First Online: 26 June 2011Received: 23 September 2010Accepted: 14 March 2011


Encephalomyocarditis virus EMCV infection leads to many diseases including encephalitis, myocarditis and diabetes in its natural host, the mouse. In this study, we generated four cDNA clones with a point mutation at position 100 of VP1. The amino acids isoleucine, alanine, serine and proline were substituted with threonine in the four different clones of EMCV strain BJC3 by site-specific mutagenesis, and viable viruses were rescued. Although all mutants and wild-type viruses display different plaque morphologies, they replicate comparably in BHK-21 cells. The pathogenicity of the mutated viruses was systematically analyzed to investigate the importance of this amino acid in the viral pathogenicity and disease phenotype of EMCV infection in mice.
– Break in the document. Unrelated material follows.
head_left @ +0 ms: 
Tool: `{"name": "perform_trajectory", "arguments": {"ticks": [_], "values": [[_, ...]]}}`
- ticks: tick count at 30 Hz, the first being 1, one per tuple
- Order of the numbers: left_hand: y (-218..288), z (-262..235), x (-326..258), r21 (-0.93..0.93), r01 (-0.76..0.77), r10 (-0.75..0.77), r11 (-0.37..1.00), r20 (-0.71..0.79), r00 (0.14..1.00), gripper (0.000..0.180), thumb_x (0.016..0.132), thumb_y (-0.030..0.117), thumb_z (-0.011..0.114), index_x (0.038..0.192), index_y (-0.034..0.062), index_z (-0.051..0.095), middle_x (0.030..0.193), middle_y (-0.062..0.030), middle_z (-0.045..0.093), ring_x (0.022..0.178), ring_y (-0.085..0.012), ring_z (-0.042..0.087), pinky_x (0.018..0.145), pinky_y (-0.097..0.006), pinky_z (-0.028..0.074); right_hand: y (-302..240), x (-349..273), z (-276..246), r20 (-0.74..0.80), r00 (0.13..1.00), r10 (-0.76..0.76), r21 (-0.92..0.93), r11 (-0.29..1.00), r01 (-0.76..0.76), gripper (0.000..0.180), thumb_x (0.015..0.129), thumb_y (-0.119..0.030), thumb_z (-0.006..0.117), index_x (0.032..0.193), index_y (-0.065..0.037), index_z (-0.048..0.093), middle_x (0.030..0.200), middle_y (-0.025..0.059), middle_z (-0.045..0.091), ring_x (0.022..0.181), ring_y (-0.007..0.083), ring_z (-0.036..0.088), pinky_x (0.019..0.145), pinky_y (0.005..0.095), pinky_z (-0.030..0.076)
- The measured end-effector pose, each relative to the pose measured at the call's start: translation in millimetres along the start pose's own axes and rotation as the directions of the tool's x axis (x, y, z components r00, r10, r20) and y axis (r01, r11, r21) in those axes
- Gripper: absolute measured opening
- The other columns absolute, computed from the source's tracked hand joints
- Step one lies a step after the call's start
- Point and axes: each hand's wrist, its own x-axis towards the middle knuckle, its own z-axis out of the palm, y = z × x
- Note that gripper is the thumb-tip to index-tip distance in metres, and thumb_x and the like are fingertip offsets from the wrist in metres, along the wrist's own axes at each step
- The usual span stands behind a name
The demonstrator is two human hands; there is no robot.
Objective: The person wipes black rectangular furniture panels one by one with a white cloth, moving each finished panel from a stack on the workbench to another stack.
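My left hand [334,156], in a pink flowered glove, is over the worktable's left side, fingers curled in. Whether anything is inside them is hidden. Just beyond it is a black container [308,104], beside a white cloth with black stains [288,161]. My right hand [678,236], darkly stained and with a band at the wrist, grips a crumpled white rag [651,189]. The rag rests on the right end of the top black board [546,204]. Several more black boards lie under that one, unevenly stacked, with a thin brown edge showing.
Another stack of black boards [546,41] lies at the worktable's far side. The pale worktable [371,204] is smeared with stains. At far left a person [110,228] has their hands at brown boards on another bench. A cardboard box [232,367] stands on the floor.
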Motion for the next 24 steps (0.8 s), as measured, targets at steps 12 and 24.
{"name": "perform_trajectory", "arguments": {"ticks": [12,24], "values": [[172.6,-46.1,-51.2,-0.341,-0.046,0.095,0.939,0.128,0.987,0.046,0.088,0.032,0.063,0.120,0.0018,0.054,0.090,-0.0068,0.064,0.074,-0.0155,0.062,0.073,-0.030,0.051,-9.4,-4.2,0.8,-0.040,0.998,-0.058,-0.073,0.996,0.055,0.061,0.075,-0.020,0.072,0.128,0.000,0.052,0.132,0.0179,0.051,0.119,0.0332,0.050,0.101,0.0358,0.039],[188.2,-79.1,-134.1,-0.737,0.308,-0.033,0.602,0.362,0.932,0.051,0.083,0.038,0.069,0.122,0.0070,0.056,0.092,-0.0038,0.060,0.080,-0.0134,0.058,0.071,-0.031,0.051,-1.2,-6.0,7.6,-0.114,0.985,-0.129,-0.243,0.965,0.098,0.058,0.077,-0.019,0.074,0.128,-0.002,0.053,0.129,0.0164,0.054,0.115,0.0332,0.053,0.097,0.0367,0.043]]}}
The results showed that the isoleucine- T1100I and proline-mutated viruses T1100P exhibited a reduced mortality, lower cerebral virus loads and alleviated brain damage while the viruses with serine T1100S and alanine T1100A substitutions displayed similar properties as the wild-type virus. These findings indicate that the amino acid at position 100 of VP1 is important for EMCV in vivo infection, and its mutation alters the pathogenicity of viral infection in mice.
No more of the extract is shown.